Beef, potato horseradish cake, endives!

Monday, January 5th, 2009

I always feel a little jumpy blogging about meat dishes, as though spirits of the beef will rise in my dreams and haunt me through my vegetarian friends (and I have a lot of those.) But I haven’t blogged in forever, and Josh made a really assuaging dinner so this just needs to happen. You need to hear about this over and again fabulous book, the marinade that you can use twice, and the absolutely brainy potato and horseradish cake. Josh swears the secret is in the rosemary we have bunched and hanging daintily on our kitchen wall, pounded with three cloves of garlic in a positively heavy and murderous cast iron mortar and pestle. I’m always a fan of a good recipe that incorporates red wine. This inevitably means that you buy one bottle for cooking with and one bottle to drink as you’re cooking and eating. Perhaps by the end of the meal you are a bit more smashed than you otherwise would be because you had two bottles of wine open; a true recipe for unabashed sleep and cozy moments around an otherwise imperfect day. This recipe comes yet again from a library borrowed cookbook, Jamie Oliver’s: Jamie’s Kitchen. The recipe is somewhat adapted and abbreviated.

I have no idea how big our roast was, but I do know that it was a rib roast not too hefty or huge. This should be generously seasoned and patted and prodded with salt & pepper (this would be the husband’s part, if not the whole meal, in my meager opinion.) Then with that mortar and pestle, don’t be shy, pound and press the rosemary and garlic together (1-3 cloves). Loosen this with some olive oil, more than you might think (up to 5TB) and rub into the beef (call for the husband or less queasy counterpoint again.)

Preheat oven to 450. Parboil (which means blanche) six or so medium waxy potatoes in boiling and salted water for about 5 minutes. Drain, transfer to bowl and coat with olive oil. Season well. Using a non-stick and greased cake pan or a nonstick metal frying pan, layer half the potatoes and then smother with 3TB (more or less depending on your tastebuds) of creamed horseradish. Then finish layering with other half of potatoes. Put aside for now.

Brown the beef on all sides in a snug-fitting roasting pan. Add garlic to pan and place beef on top. Place in oven with the pan of potatoes below. Cook for 20 minutes, then turn beef over, baste, and add 1/2 bottle of red wine and 1/4 cup butter. Remove the potato dish, place a clean towel carefully over the potatoes and apply pressure to compact potatoes into a tight cake. Replace in oven and cook for 15-20 more minutes.

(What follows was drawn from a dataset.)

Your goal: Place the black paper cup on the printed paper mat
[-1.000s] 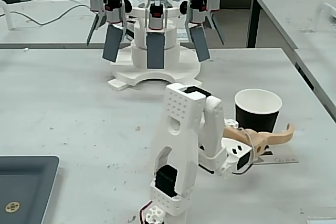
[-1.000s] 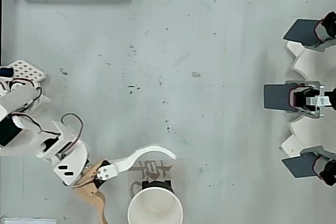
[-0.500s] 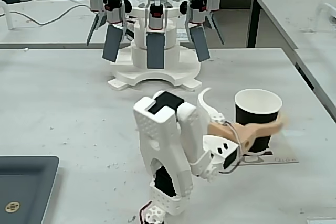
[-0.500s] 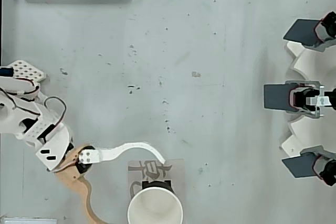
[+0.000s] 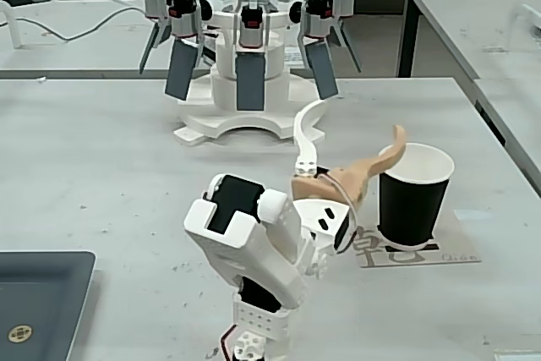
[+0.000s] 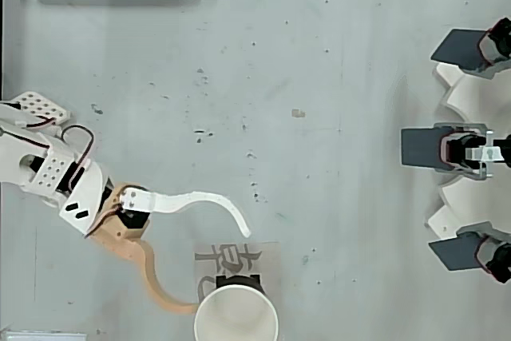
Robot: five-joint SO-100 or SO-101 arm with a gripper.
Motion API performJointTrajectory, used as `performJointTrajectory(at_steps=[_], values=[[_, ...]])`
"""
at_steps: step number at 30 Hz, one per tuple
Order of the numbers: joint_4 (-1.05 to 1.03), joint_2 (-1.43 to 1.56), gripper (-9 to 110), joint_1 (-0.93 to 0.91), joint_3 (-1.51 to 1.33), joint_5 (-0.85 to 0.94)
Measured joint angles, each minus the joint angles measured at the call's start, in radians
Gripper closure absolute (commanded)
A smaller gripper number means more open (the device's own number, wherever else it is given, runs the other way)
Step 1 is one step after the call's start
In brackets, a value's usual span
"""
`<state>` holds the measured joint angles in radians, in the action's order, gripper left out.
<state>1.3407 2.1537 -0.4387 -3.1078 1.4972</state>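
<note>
1. The gripper (image 6: 221, 271) is spread wide open: in the overhead view the white finger (image 6: 209, 201) curves out over the table, and the tan finger (image 6: 150, 277) sweeps round the other way, a broad gap between the two tips.

2. Nothing sits between the fingers. In the overhead view the tan fingertip reaches right up to the side of the black paper cup (image 5: 412, 202); whether it touches the cup wall I cannot tell. The white tip hangs just above the mat's upper edge, clear of the cup.

3. In the fixed view the tan finger (image 5: 372, 168) rises beside the cup's left side, its tip up near the white rim, and the white finger (image 5: 306, 137) arcs away behind it.

4. The cup stands upright, mouth open to the ceiling, white inside showing. It is resting on the printed paper mat (image 6: 263, 257), covering much of it, with the grey character (image 5: 365, 244) and some of the dark print peeking out at the cup's base.

5. In the overhead view the cup (image 6: 236, 314) sits toward the mat's lower part, hard against the bottom edge of the picture.

6. The white arm (image 5: 254, 251) comes in from the near edge of the grey table (image 5: 101, 166) in the fixed view.

7. Farther out: a white multi-armed device (image 5: 245, 48) with dark flat paddles stands at the far side of the table, and a dark tray (image 5: 42, 302) lies at the lower left corner of the fixed view.
</note>
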Motion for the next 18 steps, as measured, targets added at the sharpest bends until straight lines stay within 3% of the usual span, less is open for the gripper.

After this time, remove and test roast. Cook to your desired temp, then allow roast to rest. Brown potatoes in oven about 5 more minutes if needed. Serve juice as an au jus, or cook to a gravy. We chose the au jus, and had plenty left to use for another dinner tonight.

In addition to this we had wild rice, a simple roasted squash, and endives we dipped into an equally simple and homemade vinagrette adapted from Nigella Lawson’s Feast, Food to Celebrate Life:
Use 1 tsp grainy mustard, 1 TB tahini, 3 TB extra virgin olive oil, 1 tsp sherry vinegar, few drops of honey, salt & pepper. Whir all these together and toss with the endives or just dip like we did; we are a wild and uncivilized pair. It was refreshingly raw and crunchy and bitter. Yum.

These little endives look like soldiers preparing for the feast here.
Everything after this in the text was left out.